さっき近所のスーパーに行って帰ろうとしたら(一句「買い物はトイレの洗剤ひとつのみ」)3歳くらいの女の子が泣き叫んでいた。「いないよー!アキちゃんのママがいないよー!」おやおや。出入り口付近だから放っておくのはあぶない。サービスカウンターに連れていくかとタイミングをはかっていると、乳児をおんぶした若い母親がずんずん歩いてきてアキちゃんの手を引っ張り、「ママから離れるからいけないんじゃないの!」「うっうっう…」「いつまでも泣いてんじゃないの!」(女の人はどうしてあんなにキツく子供を叱れるのだろう?)
まあとりあえずよかったなあアキちゃん、とスーパーを出ると、おあつらえ向きのように急なにわか雨が降りだしたところだった。

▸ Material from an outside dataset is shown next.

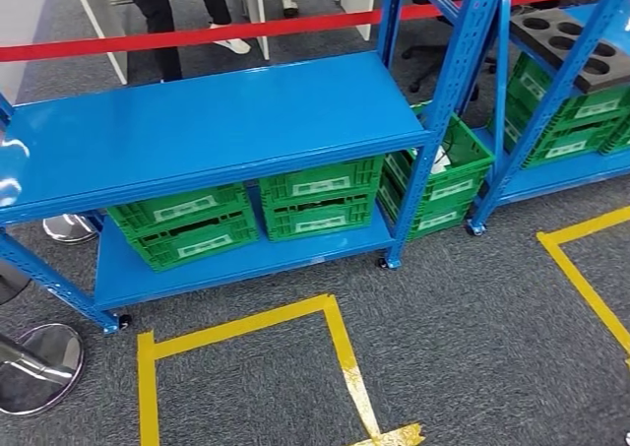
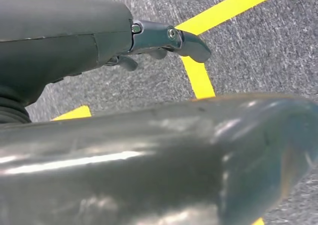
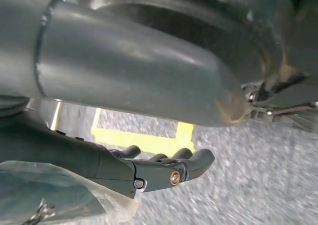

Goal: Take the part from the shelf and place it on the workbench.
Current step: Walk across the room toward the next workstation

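Observation:
A blue shelf unit (image 1: 216, 121) stands ahead, its top board bare. Green crates (image 1: 319, 200) sit on its lower board. Another green crate (image 1: 438, 175) further right holds something white (image 1: 441, 158) that I cannot identify. A black tray with round holes (image 1: 564, 34) lies on the second blue shelf unit at the far right. My left hand (image 2: 150, 41) hangs over the grey carpet with fingers stretched out and nothing in it. My right hand (image 3: 157, 171) also hangs above the floor, fingers loosely extended and holding nothing.
Yellow floor tape (image 1: 342, 348) marks a box on the carpet before the shelf; more tape (image 1: 587, 288) runs at the right. A red barrier band (image 1: 222, 34) stretches behind the shelf, with a person's legs (image 1: 159, 18) beyond. A chrome post base (image 1: 37, 367) stands at the left.

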You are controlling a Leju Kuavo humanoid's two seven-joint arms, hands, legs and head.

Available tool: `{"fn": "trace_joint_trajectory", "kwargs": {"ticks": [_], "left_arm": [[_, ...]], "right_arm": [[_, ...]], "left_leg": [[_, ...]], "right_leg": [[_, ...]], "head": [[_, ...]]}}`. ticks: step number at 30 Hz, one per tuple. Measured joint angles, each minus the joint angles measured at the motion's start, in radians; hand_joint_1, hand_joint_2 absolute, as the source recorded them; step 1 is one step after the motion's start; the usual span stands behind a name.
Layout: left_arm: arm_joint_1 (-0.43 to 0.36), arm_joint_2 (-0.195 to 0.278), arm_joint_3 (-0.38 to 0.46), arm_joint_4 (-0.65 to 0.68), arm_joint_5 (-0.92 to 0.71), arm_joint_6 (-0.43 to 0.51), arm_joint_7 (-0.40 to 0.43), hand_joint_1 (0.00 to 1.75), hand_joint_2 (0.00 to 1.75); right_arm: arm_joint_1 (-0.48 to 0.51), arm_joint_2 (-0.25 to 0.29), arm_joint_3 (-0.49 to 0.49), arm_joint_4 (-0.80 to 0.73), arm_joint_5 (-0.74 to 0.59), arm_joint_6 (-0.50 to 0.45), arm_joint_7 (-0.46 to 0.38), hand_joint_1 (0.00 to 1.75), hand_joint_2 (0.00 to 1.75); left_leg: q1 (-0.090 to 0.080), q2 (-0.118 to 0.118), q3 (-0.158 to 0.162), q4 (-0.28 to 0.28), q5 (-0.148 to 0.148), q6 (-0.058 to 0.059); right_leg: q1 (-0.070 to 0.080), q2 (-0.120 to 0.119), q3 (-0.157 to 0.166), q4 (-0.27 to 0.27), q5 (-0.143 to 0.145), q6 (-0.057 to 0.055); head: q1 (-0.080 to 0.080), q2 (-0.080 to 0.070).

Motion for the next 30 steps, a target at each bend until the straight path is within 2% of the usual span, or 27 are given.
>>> {"fn": "trace_joint_trajectory", "kwargs": {"ticks": [1,2,3,4,6,7,8,9,10,11,12,13,15,16,17,19,20,21,23,24,25,26,27,29,30], "left_arm": [[0.0,0.0,0.0,0.0,0.0,-0.001,-0.002,0.0,0.0],[0.001,0.0,0.0,0.0,0.0,-0.001,-0.003,0.0,0.0],[0.003,0.0,0.0,0.0,0.0,-0.002,-0.004,0.0,0.0],[0.005,0.0,0.0,0.0,0.001,-0.002,-0.005,0.0,0.0],[0.005,0.001,0.0,0.0,0.001,-0.002,-0.006,0.0,0.0],[0.004,0.001,0.0,0.0,0.001,-0.002,-0.006,0.0,0.0],[0.002,0.001,0.0,0.0,0.001,-0.002,-0.006,0.0,0.0],[0.0,0.001,0.0,0.0,0.001,-0.002,-0.006,0.0,0.0],[0.001,0.001,0.0,0.0,0.001,-0.002,-0.006,0.0,0.0],[0.003,0.001,0.0,0.0,0.001,-0.002,-0.006,0.0,0.0],[0.005,0.001,0.0,0.0,0.001,-0.002,-0.006,0.0,0.0],[0.006,0.002,0.0,0.0,0.001,-0.002,-0.007,0.0,0.0],[0.004,0.002,0.0,0.0,0.001,-0.002,-0.009,0.0,0.0],[0.002,0.002,0.0,0.0,0.001,-0.002,-0.011,0.0,0.0],[0.001,0.003,0.0,0.0,0.001,-0.002,-0.014,0.0,0.0],[0.004,0.003,0.0,0.0,0.001,-0.002,-0.017,0.0,0.0],[0.007,0.003,0.0,0.0,0.001,-0.002,-0.018,0.0,0.0],[0.008,0.003,0.0,0.0,0.001,-0.002,-0.019,0.0,0.0],[0.005,0.002,0.001,0.0,0.002,-0.003,-0.021,0.0,0.0],[0.003,0.001,0.001,0.0,0.002,-0.003,-0.024,0.0,0.0],[0.002,0.001,0.001,0.0,0.002,-0.003,-0.027,0.0,0.0],[0.002,0.0,0.001,0.0,0.002,-0.004,-0.03,0.0,0.0],[0.002,-0.001,0.001,0.0,0.002,-0.003,-0.031,0.0,0.0],[0.004,-0.001,0.001,0.0,0.002,-0.003,-0.033,0.0,0.0],[0.005,-0.001,0.001,0.0,0.002,-0.002,-0.033,0.0,0.0]], "right_arm": [[-0.001,0.0,0.0,0.0,0.0,0.0,0.0,0.0,0.0],[-0.002,0.0,0.0,0.0,0.0,0.0,0.0,0.0,0.0],[-0.003,0.0,0.0,0.0,0.0,0.0,0.001,0.0,0.0],[-0.005,-0.001,0.0,0.0,0.0,0.0,0.001,0.0,0.0],[-0.005,-0.001,0.0,0.0,0.0,0.0,0.001,0.0,0.0],[-0.003,-0.001,0.0,0.0,0.0,0.0,0.001,0.0,0.0],[-0.001,-0.001,0.0,0.0,0.0,0.001,0.0,0.0,0.0],[0.001,-0.001,0.0,0.0,0.0,0.001,0.0,0.0,0.0],[0.002,-0.001,0.0,0.0,0.0,0.002,0.001,0.0,0.0],[0.003,-0.001,0.0,0.0,0.0,0.002,0.001,0.0,0.0],[0.003,-0.001,0.0,0.0,0.0,0.002,0.001,0.0,0.0],[0.002,-0.001,0.0,0.0,0.0,0.002,0.001,0.0,0.0],[0.002,-0.001,0.0,0.0,0.0,0.002,0.0,0.0,0.0],[0.002,-0.001,0.0,0.0,0.0,0.001,0.0,0.0,0.0],[0.001,0.0,0.0,0.0,0.0,0.001,0.0,0.0,0.0],[-0.004,0.0,0.0,0.0,0.001,0.001,0.001,0.0,0.0],[-0.007,0.0,0.0,0.0,0.001,0.002,0.0,0.0,0.0],[-0.008,0.0,0.0,-0.001,0.002,0.002,0.0,0.0,0.0],[-0.006,-0.001,0.0,-0.001,0.002,0.002,0.0,0.0,0.0],[-0.005,-0.001,0.0,-0.001,0.002,0.002,0.0,0.0,0.0],[-0.003,-0.001,0.0,-0.001,0.002,0.002,0.001,0.0,0.0],[-0.001,-0.001,0.0,-0.001,0.002,0.002,0.001,0.0,0.0],[0.001,-0.001,0.0,-0.001,0.002,0.002,0.001,0.0,0.0],[0.004,-0.001,0.0,-0.001,0.002,0.0,-0.004,0.0,0.0],[0.003,-0.002,0.0,0.0,0.002,-0.002,-0.008,0.0,0.0]], "left_leg": [[0.0,-0.01,-0.003,0.003,-0.002,-0.006],[0.0,-0.019,-0.005,0.004,-0.002,-0.01],[0.002,-0.028,-0.007,0.004,-0.001,-0.014],[0.003,-0.022,-0.009,0.007,-0.003,-0.019],[0.0,0.025,-0.03,0.053,-0.032,-0.028],[-0.001,0.057,-0.056,0.107,-0.06,-0.033],[0.0,0.077,-0.091,0.177,-0.092,-0.036],[0.001,0.086,-0.124,0.244,-0.117,-0.039],[0.002,0.089,-0.148,0.288,-0.126,-0.039],[0.003,0.091,-0.153,0.294,-0.114,-0.038],[0.002,0.094,-0.138,0.26,-0.084,-0.035],[0.0,0.107,-0.107,0.193,-0.042,-0.028],[-0.012,0.154,-0.045,0.065,0.006,-0.011],[-0.018,0.172,-0.028,0.03,0.012,-0.005],[-0.022,0.177,-0.024,0.019,0.006,-0.001],[-0.019,0.156,-0.023,0.009,0.009,0.005],[-0.015,0.144,-0.02,0.003,0.012,0.009],[-0.01,0.133,-0.017,-0.004,0.016,0.014],[-0.006,0.108,-0.014,-0.01,0.02,0.02],[-0.006,0.094,-0.015,-0.01,0.02,0.022],[-0.005,0.079,-0.014,-0.01,0.019,0.023],[-0.005,0.064,-0.013,-0.009,0.018,0.023],[-0.003,0.053,-0.01,-0.008,0.016,0.021],[0.001,0.034,-0.006,-0.002,0.008,0.014],[0.0,0.028,-0.006,0.005,0.002,0.007]], "right_leg": [[0.0,0.011,0.013,-0.023,0.001,-0.004],[0.001,0.012,0.019,-0.026,-0.004,-0.009],[0.002,0.003,0.023,-0.027,-0.003,-0.016],[0.001,-0.007,0.025,-0.029,-0.003,-0.023],[-0.001,-0.031,0.029,-0.033,-0.003,-0.035],[0.0,-0.045,0.032,-0.033,-0.006,-0.04],[0.002,-0.06,0.033,-0.033,-0.009,-0.044],[0.003,-0.076,0.035,-0.033,-0.011,-0.046],[0.004,-0.091,0.038,-0.033,-0.015,-0.047],[0.005,-0.104,0.041,-0.033,-0.018,-0.047],[0.006,-0.116,0.046,-0.033,-0.021,-0.046],[0.007,-0.128,0.053,-0.033,-0.026,-0.045],[0.012,-0.152,0.062,-0.035,-0.036,-0.038],[0.015,-0.164,0.064,-0.036,-0.041,-0.033],[0.017,-0.177,0.066,-0.038,-0.044,-0.028],[0.018,-0.193,0.077,-0.041,-0.05,-0.02],[0.016,-0.177,0.079,-0.035,-0.057,-0.016],[0.015,-0.148,0.07,-0.011,-0.074,-0.012],[0.012,-0.078,0.016,0.098,-0.129,-0.006],[0.011,-0.062,-0.023,0.168,-0.155,-0.004],[0.011,-0.056,-0.055,0.22,-0.165,-0.002],[0.01,-0.054,-0.075,0.241,-0.156,0.001],[0.009,-0.054,-0.077,0.222,-0.127,0.003],[0.004,-0.049,-0.037,0.101,-0.042,0.007],[0.002,-0.043,-0.015,0.04,-0.015,0.007]], "head": [[0.0,0.0],[0.0,0.0],[-0.001,0.0],[-0.002,0.0],[-0.006,0.0],[-0.008,0.0],[-0.01,0.0],[-0.009,0.0],[-0.009,0.0],[-0.009,0.0],[-0.009,0.0],[-0.01,0.0],[-0.009,0.0],[-0.009,0.0],[-0.009,0.0],[-0.008,0.0],[-0.005,0.0],[-0.003,0.0],[0.003,0.0],[0.003,0.0],[0.003,0.0],[0.003,0.0],[0.003,0.0],[0.004,0.0],[0.005,0.0]]}}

ミケランジェロ・アントニオーニ(1912-2007)の映画「情事」(1960)では行きががりの工事の邪魔をしたあと、道を横切ろうとした建築士の主人公を僧侶の行列がさえぎる。
ボリス・ヴィアン(1920-1959)の「日々の泡(うたかたの日々)」(1947)では親友の猫に頭をくわえてもらって自殺を待つ鼠に、盲人学校の女生徒たちが下校してくる。
ぼくの場合はいらぬ親切をためらったのちに急な雨に打たれたわけだ(といっても徒歩1分だが)。
おまけにまた入院とは関係ない話題から始めることになってしまった。ぼくはすぐ書かずにはいられないのだ。いっそ「虫垂炎退院日記」とすればいいのだが、それではただの日記だ。
そろそろ麻酔も抜きになってきたんだな、と今思えば心当りなのは、看護師に「昼間から寝てると夜眠れなくなっちゃうでしょ?体もなまっちゃうから廊下でも談話室でもぶらぶらしてなさい!」と叱りつけられて腹を立てた記憶があるからだ。意識が朦朧としていて動けないのだ、と抗弁したが、ぼくには挑発されるとすぐに受けて立つ広島県人の血も流れている。トイレに立ったついでに点滴の吊し台をゴロゴロ引きずりながら、静まりかえった廊下をよたよたと歩いた。精神病棟との違いをまざまざと感じた。あちらでは喧騒か絶えることがなかった。もう社会生活不可能なんだな、という人たちが思い思いにふるまっていた。
夕方の主治医の問診でまた叱られた。「駄目じゃないですか歩きまわっちゃ。点滴が逆流してる。許可するまでトイレ以外は安静にしていてください」
言っても無駄なので「はい」とだけ答えた。